Data supplied Start Marker

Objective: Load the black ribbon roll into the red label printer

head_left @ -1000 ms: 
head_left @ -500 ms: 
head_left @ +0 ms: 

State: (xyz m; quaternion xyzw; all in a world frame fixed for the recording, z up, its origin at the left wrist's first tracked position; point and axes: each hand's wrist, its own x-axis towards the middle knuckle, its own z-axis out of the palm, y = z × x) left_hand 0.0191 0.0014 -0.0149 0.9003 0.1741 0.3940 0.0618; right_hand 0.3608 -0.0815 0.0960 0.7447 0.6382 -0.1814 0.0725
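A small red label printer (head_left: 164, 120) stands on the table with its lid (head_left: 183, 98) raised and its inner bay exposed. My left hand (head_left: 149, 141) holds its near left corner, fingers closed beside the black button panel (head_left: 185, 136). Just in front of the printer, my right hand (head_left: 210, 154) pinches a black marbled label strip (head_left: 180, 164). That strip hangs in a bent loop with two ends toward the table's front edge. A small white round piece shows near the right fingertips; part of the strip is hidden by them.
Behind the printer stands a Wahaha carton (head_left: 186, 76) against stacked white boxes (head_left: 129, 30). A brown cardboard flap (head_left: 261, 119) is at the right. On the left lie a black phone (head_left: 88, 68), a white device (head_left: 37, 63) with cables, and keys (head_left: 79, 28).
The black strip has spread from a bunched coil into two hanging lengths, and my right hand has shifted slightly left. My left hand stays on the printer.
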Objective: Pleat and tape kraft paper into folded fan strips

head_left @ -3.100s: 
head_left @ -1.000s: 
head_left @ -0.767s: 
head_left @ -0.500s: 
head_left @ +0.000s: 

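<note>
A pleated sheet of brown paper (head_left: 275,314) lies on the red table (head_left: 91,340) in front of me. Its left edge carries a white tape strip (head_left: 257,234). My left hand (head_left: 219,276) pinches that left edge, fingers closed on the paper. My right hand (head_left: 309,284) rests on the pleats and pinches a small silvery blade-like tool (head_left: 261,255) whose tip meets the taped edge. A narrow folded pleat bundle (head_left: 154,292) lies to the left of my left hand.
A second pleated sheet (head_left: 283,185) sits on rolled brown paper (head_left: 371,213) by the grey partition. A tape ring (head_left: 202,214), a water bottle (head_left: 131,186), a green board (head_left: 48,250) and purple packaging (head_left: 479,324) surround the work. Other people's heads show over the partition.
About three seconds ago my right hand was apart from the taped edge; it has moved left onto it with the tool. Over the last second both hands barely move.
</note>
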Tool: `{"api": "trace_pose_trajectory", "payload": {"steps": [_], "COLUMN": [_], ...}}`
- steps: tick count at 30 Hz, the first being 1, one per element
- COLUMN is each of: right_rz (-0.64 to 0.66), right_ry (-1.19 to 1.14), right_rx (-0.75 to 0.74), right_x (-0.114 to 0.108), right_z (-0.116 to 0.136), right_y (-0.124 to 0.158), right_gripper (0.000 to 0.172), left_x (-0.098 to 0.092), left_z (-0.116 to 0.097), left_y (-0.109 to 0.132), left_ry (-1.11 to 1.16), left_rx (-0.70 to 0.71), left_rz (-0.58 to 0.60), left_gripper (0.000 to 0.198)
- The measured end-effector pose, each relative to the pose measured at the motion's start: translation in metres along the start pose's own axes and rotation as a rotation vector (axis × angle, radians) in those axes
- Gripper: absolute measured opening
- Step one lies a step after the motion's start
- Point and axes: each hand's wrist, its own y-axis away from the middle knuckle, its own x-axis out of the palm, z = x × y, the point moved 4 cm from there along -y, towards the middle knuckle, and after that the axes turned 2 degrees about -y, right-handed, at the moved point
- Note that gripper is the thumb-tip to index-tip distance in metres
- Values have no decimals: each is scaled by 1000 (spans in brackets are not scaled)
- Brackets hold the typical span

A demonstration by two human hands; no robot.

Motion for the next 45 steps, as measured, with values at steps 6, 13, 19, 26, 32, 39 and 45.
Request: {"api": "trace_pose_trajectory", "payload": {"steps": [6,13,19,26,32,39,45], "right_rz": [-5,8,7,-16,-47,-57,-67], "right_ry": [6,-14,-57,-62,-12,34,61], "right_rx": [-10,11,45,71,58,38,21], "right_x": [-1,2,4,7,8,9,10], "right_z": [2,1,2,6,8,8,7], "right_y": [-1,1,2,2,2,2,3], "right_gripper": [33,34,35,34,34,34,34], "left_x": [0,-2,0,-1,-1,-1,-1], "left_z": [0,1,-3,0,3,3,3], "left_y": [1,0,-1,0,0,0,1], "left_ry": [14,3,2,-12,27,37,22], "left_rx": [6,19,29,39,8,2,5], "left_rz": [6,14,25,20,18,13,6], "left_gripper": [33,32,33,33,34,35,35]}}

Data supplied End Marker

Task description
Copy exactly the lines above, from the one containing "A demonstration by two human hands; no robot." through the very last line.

Task solution
A demonstration by two human hands; no robot.

Motion for the next 45 steps, as measured, with values at steps 6, 13, 19, 26, 32, 39 and 45.
Request: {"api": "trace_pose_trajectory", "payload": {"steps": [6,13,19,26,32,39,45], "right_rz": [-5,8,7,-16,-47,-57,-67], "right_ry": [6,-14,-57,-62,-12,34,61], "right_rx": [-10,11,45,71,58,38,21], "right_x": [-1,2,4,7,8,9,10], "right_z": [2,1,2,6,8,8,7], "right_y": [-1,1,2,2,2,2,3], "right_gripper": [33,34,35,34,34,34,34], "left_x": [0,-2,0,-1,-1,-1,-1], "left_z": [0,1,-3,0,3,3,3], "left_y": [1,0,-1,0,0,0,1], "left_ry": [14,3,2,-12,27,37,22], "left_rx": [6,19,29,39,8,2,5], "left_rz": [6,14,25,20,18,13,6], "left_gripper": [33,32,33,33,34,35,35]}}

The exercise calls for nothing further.